Beiträge von Jakeman

    Zum Glück hat mich ein bekanntes Forumsmitglied hier davor bewahrt, mein Budget unnötig in Stahlpleuel und Schmidekolben zu versenken. Und obwohl ich ja eigentlich alles wusste, was er mir erzählte, hat es mir dann doch die Augen geöffnet und ich bin bei Serienverdichtung und original Pleuel geblieben. Gut, ein bisschen Verdichtung erhöht wird ja schon durch die Kopfbearbeitung, aber nicht nennenswert.


    Durch geschicktes Kombinieren der schwersten Kolben mit den leichtesten Pleuel ist es mir tatsächlich gelungen, dass der Unterschied zwischen schwerster und leichtester Kolben/Pleuel-Kombi nur 3 Gramm beträgt.


    Ob mans merkt :gruebel: keine Ahnung. Abwarten :m0027:

    So, endlich ein echter 3 Liter 8)


    Der Kolben vom Ersten wollte nicht so recht. Jetzt schwebt natürlich der Gedanke: Was ist mit den Ringen... und lässt mich unruhig schlafen.

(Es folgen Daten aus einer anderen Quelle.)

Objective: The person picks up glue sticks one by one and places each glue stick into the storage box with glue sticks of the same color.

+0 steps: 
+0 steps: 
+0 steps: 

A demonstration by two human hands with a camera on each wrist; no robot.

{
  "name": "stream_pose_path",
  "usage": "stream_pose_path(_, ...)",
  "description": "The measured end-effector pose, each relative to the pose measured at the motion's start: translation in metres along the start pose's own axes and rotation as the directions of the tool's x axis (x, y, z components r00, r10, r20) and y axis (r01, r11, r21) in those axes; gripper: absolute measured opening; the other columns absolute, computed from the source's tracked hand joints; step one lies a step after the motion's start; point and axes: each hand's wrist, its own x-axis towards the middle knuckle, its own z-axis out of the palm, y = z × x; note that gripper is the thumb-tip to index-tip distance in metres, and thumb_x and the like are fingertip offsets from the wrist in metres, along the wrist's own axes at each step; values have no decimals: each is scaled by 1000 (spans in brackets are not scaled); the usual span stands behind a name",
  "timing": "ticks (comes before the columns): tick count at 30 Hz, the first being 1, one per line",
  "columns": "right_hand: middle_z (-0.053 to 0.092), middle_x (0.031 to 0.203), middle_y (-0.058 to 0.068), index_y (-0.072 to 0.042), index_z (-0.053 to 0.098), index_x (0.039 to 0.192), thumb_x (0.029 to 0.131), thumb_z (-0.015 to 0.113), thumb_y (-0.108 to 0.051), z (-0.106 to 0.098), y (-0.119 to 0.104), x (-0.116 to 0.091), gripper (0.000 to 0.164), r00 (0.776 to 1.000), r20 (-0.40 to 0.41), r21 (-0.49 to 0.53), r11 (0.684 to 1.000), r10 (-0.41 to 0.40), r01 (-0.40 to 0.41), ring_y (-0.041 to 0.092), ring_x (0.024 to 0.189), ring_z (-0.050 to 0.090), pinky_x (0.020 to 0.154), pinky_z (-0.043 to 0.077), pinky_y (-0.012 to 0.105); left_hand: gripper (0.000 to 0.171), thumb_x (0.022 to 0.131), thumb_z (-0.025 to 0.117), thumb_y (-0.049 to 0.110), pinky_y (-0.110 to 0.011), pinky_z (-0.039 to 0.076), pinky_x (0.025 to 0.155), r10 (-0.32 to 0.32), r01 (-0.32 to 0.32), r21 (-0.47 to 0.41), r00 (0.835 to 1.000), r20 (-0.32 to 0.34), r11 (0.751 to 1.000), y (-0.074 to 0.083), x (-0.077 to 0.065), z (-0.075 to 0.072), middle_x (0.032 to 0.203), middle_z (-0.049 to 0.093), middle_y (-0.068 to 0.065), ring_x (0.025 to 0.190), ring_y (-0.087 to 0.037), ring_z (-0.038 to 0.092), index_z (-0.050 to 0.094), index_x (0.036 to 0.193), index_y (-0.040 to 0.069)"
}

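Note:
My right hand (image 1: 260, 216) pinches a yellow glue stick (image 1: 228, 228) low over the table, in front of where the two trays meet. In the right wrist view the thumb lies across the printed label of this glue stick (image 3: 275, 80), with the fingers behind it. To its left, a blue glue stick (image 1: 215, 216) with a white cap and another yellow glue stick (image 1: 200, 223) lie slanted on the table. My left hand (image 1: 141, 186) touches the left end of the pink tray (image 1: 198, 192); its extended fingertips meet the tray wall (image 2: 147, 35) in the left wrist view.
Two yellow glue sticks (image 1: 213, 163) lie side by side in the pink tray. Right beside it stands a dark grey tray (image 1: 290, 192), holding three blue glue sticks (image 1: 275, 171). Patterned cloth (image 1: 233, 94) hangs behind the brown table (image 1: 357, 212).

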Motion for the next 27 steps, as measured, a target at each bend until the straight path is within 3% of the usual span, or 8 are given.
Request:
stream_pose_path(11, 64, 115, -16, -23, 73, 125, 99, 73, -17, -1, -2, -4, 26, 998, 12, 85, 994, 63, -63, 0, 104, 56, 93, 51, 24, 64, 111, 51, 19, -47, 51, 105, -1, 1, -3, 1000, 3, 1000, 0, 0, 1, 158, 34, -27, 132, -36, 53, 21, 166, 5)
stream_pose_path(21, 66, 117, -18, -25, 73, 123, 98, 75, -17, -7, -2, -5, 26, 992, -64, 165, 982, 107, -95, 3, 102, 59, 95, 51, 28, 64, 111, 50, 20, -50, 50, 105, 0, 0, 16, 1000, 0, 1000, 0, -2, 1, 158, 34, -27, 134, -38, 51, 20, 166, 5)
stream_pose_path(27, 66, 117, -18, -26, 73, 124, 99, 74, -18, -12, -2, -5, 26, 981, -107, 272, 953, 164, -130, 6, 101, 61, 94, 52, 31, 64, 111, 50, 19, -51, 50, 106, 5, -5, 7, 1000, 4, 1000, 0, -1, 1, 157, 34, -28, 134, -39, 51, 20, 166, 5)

    Ich kenn das schon: Da wird dann noch mal ausgebaut und alles war in Ordnung, um DANN beim Einbau kaputt zu gehen :m0037:


    Ich gugg trotzdem noch mal nach... dem Ersten. Der Rest fluppte

    Nach dem ich mit meinem ganzen Werkzeugpröttel temperaturtechnich von der Garage in den Keller umgesiedelt bin, habe ich heute endlich angefangen, mich dem Herzstück zu widmen :)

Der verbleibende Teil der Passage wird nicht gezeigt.